# Problem description:
When a line below contains the string "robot", show that line.

Data excerpts
● ● ● ● ●

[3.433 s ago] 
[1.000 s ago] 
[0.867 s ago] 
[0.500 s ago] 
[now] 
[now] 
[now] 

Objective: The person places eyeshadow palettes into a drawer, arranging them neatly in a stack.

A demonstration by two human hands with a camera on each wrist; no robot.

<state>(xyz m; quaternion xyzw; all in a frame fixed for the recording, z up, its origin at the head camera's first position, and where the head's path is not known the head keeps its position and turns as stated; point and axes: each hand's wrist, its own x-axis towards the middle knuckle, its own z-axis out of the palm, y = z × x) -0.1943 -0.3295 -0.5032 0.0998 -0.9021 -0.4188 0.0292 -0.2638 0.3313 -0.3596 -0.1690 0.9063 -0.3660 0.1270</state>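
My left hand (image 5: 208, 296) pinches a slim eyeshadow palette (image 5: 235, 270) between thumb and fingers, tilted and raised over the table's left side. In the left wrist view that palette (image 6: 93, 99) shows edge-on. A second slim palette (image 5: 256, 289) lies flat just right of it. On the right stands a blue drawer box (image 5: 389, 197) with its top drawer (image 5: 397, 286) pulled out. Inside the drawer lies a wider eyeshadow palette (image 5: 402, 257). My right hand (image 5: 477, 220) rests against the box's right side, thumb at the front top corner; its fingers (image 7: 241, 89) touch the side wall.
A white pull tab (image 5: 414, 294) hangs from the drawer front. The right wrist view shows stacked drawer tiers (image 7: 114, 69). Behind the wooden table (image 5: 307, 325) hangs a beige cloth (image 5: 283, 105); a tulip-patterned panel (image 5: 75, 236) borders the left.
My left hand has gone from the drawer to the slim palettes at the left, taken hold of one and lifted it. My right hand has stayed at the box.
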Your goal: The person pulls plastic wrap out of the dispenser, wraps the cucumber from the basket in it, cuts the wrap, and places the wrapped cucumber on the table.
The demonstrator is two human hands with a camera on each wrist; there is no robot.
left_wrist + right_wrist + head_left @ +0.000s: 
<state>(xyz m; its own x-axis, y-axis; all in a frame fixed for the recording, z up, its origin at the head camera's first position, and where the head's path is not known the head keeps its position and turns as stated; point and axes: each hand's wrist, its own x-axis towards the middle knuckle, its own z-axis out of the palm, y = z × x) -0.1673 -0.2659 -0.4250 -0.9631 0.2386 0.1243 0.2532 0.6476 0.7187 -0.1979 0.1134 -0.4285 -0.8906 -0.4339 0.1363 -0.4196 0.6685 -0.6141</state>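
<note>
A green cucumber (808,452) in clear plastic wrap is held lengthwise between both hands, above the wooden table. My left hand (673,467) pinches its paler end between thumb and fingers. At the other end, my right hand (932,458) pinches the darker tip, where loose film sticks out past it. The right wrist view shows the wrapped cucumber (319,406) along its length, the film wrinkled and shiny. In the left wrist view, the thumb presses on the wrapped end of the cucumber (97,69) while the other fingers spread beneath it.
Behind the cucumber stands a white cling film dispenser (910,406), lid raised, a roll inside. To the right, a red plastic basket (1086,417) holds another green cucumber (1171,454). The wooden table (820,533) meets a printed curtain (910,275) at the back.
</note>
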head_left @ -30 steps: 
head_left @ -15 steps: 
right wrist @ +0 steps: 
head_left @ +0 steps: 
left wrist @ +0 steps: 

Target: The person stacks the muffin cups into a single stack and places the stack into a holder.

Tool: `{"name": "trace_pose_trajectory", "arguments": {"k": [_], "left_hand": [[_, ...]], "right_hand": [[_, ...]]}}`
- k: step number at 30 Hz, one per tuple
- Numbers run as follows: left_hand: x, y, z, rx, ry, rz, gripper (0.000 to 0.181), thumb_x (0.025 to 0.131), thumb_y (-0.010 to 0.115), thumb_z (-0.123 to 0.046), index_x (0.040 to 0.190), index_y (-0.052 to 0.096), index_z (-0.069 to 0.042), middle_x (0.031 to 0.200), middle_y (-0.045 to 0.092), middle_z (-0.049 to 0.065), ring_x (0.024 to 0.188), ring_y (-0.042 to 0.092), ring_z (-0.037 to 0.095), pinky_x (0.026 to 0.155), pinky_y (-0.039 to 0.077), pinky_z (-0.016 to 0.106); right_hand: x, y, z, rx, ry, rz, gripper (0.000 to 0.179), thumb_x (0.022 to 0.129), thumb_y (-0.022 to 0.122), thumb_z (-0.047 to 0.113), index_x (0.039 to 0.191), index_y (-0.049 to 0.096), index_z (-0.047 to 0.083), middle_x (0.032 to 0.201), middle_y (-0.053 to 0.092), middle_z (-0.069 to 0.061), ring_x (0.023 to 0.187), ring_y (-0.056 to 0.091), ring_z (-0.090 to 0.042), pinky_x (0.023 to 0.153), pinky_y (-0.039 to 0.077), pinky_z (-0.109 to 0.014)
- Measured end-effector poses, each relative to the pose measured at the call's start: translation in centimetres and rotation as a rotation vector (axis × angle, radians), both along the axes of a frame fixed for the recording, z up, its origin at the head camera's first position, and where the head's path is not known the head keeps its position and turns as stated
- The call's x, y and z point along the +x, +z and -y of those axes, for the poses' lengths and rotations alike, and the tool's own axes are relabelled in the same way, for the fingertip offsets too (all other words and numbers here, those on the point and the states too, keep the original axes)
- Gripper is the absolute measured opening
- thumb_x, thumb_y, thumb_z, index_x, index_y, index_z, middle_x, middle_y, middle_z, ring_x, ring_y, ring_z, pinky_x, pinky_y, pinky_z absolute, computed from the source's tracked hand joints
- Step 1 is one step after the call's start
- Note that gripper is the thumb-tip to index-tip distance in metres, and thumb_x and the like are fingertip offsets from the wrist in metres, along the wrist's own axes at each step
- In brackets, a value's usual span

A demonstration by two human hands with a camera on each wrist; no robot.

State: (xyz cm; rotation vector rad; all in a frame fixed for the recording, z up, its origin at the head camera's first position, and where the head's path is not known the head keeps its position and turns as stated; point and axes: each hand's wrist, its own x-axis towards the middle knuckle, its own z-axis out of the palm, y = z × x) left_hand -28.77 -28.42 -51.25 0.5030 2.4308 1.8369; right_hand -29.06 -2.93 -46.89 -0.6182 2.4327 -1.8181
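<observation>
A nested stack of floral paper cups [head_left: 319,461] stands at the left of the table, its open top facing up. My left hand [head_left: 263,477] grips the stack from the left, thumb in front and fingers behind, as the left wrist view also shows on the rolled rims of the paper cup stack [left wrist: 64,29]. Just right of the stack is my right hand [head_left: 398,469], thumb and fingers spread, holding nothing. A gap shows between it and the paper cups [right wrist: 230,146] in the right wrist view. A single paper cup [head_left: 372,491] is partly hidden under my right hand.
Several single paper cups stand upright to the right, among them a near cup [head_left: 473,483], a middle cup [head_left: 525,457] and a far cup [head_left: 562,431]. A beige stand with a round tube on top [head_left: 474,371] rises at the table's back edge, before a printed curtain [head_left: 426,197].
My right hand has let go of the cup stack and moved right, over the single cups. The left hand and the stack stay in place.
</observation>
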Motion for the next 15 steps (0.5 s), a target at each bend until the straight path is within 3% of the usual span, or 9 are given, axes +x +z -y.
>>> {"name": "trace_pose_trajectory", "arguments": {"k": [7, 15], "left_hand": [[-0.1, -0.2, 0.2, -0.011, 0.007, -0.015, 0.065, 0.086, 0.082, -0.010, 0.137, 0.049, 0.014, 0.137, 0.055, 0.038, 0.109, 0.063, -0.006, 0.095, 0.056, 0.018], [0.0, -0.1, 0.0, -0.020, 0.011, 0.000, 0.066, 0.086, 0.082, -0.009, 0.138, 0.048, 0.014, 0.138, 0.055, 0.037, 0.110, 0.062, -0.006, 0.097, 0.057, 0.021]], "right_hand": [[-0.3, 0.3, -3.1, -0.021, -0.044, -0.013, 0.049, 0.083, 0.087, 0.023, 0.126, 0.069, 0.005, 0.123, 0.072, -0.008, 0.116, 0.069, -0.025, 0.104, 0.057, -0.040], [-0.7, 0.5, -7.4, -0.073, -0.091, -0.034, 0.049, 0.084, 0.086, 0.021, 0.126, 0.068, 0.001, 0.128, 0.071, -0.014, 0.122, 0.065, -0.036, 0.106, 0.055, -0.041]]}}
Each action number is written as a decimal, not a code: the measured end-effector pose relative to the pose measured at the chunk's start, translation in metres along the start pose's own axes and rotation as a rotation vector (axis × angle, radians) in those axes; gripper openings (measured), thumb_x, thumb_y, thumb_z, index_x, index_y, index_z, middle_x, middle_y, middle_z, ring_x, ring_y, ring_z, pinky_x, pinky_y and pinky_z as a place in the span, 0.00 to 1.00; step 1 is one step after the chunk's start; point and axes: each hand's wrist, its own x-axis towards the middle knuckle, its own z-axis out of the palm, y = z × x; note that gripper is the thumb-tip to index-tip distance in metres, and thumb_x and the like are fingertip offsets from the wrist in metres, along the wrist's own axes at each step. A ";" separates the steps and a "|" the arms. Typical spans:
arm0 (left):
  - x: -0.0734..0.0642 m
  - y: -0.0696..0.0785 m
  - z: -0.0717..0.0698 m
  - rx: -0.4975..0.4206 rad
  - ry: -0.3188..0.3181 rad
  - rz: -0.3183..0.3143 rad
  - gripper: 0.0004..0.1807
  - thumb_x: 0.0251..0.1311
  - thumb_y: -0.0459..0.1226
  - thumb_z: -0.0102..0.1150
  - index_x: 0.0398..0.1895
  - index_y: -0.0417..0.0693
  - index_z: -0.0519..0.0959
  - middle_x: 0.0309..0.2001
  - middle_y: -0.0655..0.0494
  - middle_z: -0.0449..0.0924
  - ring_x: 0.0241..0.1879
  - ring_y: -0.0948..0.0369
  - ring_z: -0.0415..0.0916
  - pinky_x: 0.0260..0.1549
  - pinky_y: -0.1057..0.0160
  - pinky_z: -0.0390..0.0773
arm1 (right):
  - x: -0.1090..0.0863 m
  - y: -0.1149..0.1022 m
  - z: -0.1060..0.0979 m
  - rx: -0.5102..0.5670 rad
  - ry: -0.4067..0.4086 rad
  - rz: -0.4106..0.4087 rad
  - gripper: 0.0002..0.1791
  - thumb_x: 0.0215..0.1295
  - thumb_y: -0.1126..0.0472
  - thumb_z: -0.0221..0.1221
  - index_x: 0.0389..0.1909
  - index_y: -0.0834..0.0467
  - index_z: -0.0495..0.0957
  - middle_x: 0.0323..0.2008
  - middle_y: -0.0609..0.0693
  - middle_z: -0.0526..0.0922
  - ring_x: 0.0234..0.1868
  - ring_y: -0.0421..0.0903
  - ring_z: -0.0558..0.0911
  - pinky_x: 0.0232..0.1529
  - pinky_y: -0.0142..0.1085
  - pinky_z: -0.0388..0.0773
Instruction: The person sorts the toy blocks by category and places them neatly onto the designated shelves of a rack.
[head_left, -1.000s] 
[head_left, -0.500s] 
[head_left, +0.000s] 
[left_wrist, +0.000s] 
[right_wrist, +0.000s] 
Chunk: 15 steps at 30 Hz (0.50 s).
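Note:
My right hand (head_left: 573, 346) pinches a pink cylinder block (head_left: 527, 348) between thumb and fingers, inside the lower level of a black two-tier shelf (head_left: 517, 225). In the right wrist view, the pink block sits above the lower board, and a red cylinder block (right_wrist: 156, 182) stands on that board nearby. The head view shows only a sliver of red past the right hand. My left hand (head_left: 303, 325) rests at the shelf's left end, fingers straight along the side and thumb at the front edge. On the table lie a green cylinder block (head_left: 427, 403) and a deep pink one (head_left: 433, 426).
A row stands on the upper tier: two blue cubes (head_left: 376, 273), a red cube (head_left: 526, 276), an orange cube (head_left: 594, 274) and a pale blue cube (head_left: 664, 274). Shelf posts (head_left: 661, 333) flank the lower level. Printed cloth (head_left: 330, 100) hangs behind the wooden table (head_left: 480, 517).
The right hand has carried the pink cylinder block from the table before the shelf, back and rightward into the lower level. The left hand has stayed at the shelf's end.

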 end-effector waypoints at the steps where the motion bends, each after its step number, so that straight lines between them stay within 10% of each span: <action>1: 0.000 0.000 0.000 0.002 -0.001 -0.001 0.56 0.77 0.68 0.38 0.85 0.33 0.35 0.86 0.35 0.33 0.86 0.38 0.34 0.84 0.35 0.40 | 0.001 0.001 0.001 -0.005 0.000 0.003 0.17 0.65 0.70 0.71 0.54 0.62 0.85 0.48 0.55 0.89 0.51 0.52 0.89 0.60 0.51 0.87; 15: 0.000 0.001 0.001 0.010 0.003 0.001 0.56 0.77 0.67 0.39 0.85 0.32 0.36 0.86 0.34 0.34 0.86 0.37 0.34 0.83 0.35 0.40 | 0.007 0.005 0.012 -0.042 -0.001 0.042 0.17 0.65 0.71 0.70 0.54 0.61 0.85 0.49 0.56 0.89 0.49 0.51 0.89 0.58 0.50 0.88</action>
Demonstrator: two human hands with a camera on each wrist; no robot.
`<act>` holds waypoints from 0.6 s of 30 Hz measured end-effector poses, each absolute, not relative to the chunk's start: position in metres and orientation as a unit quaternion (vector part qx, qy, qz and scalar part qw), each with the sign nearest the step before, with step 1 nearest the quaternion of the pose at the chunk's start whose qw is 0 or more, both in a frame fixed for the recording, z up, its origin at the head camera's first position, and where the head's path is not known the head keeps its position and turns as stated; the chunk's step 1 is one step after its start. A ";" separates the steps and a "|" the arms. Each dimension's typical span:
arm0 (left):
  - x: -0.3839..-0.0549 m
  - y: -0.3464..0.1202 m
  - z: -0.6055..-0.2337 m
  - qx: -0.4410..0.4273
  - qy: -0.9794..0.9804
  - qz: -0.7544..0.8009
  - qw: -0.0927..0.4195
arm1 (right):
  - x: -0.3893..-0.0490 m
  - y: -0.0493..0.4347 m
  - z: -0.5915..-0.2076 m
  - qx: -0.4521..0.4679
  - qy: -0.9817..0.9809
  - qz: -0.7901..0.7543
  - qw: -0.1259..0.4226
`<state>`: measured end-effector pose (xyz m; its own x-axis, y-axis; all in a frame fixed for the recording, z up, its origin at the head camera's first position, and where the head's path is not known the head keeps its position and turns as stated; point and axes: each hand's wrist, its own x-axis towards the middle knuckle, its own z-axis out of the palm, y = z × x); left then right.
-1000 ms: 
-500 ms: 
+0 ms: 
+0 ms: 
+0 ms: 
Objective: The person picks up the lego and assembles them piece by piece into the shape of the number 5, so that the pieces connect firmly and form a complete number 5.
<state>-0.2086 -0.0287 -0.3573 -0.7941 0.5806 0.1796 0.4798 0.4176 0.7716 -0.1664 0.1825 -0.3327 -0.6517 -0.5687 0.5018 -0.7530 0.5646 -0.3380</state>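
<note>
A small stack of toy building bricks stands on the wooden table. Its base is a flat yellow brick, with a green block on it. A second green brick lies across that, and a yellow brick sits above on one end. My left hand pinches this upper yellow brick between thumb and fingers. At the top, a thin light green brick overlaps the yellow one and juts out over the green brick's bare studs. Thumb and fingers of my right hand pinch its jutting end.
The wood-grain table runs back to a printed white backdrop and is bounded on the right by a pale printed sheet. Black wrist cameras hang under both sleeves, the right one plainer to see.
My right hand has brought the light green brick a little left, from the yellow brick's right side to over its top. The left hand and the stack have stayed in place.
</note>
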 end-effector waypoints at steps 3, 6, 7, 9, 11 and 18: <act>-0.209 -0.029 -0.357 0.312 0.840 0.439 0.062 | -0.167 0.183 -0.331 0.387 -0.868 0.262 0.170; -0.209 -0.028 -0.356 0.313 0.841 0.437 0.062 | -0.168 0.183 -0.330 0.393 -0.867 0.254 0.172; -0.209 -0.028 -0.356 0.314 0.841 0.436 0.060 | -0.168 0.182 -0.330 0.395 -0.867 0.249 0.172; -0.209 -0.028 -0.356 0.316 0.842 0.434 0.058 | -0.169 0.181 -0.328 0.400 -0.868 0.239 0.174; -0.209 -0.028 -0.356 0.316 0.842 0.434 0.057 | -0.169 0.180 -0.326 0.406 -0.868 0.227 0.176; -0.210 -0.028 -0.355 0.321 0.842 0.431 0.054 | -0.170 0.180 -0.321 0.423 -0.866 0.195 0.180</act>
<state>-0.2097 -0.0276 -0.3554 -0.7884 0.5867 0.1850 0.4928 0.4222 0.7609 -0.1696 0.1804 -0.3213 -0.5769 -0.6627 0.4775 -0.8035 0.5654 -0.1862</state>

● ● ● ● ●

# Output of the exercise:
A demonstration by two human hands with a camera on each wrist; no robot.
The demonstrator is two human hands with a camera on each wrist; there is no robot.
A demonstration by two human hands with a camera on each wrist; no robot.
Demonstrator: two human hands with a camera on each wrist; no robot.

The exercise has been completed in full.